Did Translation Models Get More Robust Without Anyone Even Noticing?

Folks from Lisbon study how robust the newest MT systems are against source-side noise. Machine translation using large models, including translation-specific NLLB or via LLMs (such as Tower or GPT-3.5), is much more robust both towards synthetic noise (the nice feature of synthetic noise is that you can check the translation quality for different noise levels) and also real-world noisy data from social networks.

Tracing the Roots of Facts in Multilingual Language Models: Independent, Shared, and Transferred Knowledge

In a recent EACL paper, folks from the University of Tokyo analyze the consistency of factual knowledge in mBERT and XLM-R. They used the mLAMA dataset ( machine-translate LAMA dataset, which is basically a knowledge graph formulated as simple sentences). The performance correlates with the in-language training data size (which itself suggests that the facts might not always diffuse from language to language). mBERT is not the best model out there, but its nice property is that it was only trained on Wikipedia, so it is possible to identify where the knowledge triplets in LAMA come from. The talks about three patterns of what happens with facts in the training data: some facts are language-specific (the fact is one language, and the model knows in the same language only), some are cross-lingual shared, and some are transferred across languages (the fact is one language only).

Can Machine Translation Bridge Multilingual Pretraining and Cross-lingual Transfer Learning?

A negative result LREC paper from the University of Helsinki shows that continued pretraining of mBART and mBERT on machine translation does not improve multilingual performance.
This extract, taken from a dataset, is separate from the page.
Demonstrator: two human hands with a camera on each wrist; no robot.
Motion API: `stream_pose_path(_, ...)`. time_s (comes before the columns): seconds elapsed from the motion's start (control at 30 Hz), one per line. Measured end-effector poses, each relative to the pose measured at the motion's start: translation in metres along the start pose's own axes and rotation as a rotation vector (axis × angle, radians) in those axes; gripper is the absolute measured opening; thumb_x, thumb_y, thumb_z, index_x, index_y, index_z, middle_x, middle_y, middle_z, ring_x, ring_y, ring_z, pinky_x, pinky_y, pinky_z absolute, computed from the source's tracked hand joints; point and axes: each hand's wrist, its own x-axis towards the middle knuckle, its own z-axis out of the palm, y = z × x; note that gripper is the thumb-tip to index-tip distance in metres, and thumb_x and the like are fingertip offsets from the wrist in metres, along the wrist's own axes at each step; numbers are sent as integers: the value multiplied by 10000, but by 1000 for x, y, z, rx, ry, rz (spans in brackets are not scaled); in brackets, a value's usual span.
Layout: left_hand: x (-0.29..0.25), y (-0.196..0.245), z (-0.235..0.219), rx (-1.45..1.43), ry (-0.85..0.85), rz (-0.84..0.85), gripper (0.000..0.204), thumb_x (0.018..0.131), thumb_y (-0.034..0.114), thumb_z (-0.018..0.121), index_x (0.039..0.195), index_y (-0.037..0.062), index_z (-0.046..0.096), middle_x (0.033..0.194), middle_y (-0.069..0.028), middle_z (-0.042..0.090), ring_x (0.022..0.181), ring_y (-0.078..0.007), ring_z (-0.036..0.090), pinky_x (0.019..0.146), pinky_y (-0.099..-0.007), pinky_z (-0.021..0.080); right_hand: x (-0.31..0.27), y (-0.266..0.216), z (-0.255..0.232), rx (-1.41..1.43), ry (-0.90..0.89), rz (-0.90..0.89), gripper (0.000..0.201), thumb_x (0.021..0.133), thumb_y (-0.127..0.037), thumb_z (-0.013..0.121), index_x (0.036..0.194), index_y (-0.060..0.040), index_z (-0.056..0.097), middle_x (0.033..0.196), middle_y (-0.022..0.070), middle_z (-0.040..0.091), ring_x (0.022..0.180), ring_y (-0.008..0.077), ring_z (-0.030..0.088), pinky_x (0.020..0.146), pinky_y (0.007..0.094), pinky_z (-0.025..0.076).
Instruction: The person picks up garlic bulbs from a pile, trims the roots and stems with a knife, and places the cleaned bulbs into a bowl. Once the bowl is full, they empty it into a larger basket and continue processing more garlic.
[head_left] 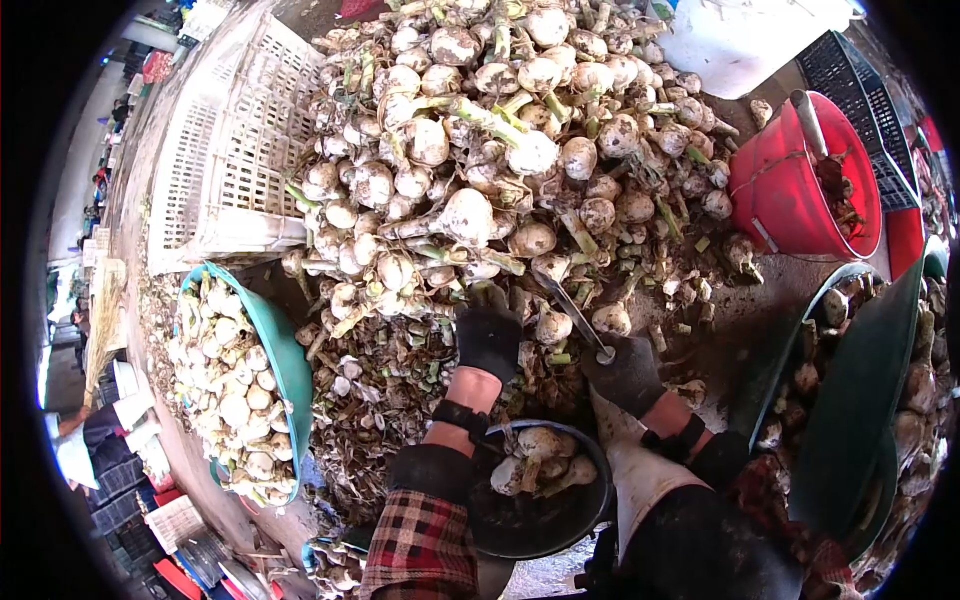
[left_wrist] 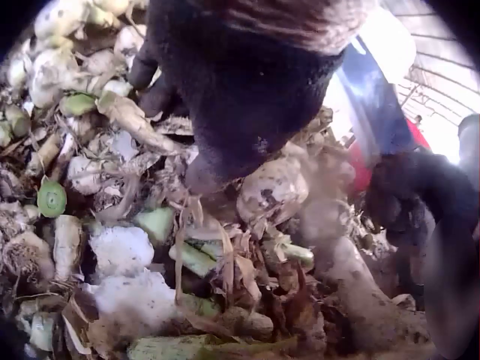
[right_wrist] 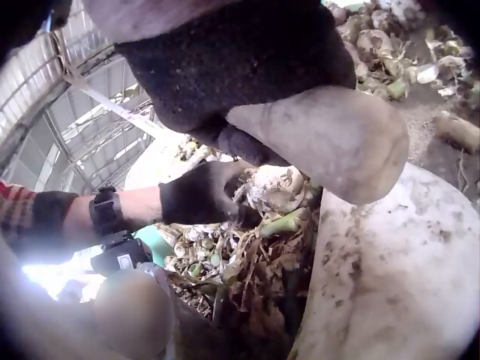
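Trimming step, by my read: black-gloved right hand [head_left: 625,372] curled round the steel knife [head_left: 580,315]; black-gloved left hand [head_left: 488,335] reaches into the dirty white onion pile [head_left: 500,150], grip hidden, can't tell. Next: pull 1 bulb toward the blade.

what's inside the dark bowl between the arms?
The dark bowl holds a few pale trimmed bulbs near its far rim; the rest looks bare. The left forearm covers its left edge.

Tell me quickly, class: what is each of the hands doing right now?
Left hand: gloved, reaching into the garlic pile; whether it grips a bulb cannot be told.
Right hand: gloved, gripping a knife.
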Motion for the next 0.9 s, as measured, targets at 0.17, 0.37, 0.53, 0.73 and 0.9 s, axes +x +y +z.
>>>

Also, contrary to what everyone (at least the paper authors and me) would expect, it does not make the representations more aligned.

Is Translation All You Need? A Study on Solving Multilingual Tasks with Large Language Models

A study from several institutions in Singapore attempts to evaluate the multilingual abilities of LLMs while comparing ChatGPT, LLaMA 2, and Mistral. For the established more linguistic NLP tasks such as natural language inference or paraphrase detection, the best strategy was to translate the input into English and do the task in English. For prompts from ShareGPT (a web page where users can upload their experience with ChatGPT), the situation was slightly different, and it appears that for prompts that require cultural knowledge, it is better to prompt the model in the language.